4.Patients are dorsalis pedis flexor weakness at least (clinical evaluation); 5.Ulnar nerve
motor nerve conductance velocity > 15 m/s; 6.Subjects participate in clinical trials and
sign informed consent voluntarily , and they have the ability to understand as will as
abide by research procedures.

Exclusion Criteria:

1. Being allergic to RS-baclofen, naltrexone HCL, D-sorbitol or any component in pxt3003
excipients or having other serious prior allergic reaction;

2. Existence contraindications of baclofen, naltrexone or sorbitol, such as porphyria;

3. Any other associated cause of peripheral neuropathy such as diabetes mellitus
(including diabetes history and glycosylated hemoglobin >6.5%)

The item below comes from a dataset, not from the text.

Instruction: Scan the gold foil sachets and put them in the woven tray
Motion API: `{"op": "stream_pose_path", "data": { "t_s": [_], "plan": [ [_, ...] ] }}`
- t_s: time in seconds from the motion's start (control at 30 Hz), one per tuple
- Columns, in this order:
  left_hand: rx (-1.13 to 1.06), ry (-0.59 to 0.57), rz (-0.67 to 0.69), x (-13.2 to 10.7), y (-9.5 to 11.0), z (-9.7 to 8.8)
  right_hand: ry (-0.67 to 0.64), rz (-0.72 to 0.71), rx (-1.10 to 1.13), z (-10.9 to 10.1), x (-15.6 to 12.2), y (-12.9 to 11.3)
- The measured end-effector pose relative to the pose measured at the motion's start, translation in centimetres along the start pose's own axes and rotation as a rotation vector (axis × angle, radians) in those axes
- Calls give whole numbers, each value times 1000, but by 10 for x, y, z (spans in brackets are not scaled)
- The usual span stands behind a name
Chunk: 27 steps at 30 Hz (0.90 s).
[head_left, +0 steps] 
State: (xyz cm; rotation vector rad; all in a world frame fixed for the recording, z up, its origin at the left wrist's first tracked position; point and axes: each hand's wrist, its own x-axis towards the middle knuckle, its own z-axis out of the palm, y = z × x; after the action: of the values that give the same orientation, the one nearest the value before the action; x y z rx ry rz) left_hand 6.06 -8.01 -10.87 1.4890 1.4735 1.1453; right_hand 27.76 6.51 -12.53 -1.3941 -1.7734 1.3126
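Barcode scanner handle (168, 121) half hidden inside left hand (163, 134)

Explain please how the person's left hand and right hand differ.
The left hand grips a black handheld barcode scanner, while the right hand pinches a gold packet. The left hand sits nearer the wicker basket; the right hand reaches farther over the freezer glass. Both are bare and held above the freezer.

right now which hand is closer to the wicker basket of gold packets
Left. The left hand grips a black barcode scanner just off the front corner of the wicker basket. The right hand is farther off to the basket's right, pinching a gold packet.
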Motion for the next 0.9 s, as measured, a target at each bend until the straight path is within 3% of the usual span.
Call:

4. Subjects with other neurological diseases affecting the evaluation of study treatment;

5. Patients with the score of ONLS score is 0;

6. A history of unstable medical diseases with clinically significant unstable medical
diseases (unstable angina pectoris, tumor, blood disease, hepatitis or liver failure,
renal failure, etc.) that may cause harm to the subjects participating in this study
in the past 1 year;

7. Limb surgery had implemented within the first six months of randomization or will be
planned before the completion of the clinical trial;

8. Hepatic or renal dysfunction:

1. TBIL>1.5×ULN,ALT>3×ULN,AST>3×ULN;

2. Cr>1.5×ULN;

9. Syphilis antibody and HIV antibody positive subjects;

10. Subjects with tumors indicated by chest radiograph or B-ultrasound;

11. Subjects with alcohol dependence in recent 3 months;

12. Females that are of childbearing potential, pregnant, or are breast-feeding;Subjects
who are unable to use appropriate contraceptives during the trial;

13. Subjects with concomitant treatment 4 weeks before enrollment, including but not
limited to baclofen, naltrexone, sorbitol, opioids, vitamin C, levothyroxine and
potentially neurotoxic drugs (such as amiodarone and chloroquine);

14. Subjects unable to complete the follow-up of study;

15. Participated in another clinical trial and used the test drug within the last 30 days;

16. Different subjects from the same family and living in the same residence can only
include one subject, so as to avoid treatment confusion, affect blind treatment and
affect the interpretation of the research results;

17. Investigators affirm the compliance in a certain subject is poor or there are some
other factors that are not suitable to participate in this clinical trial.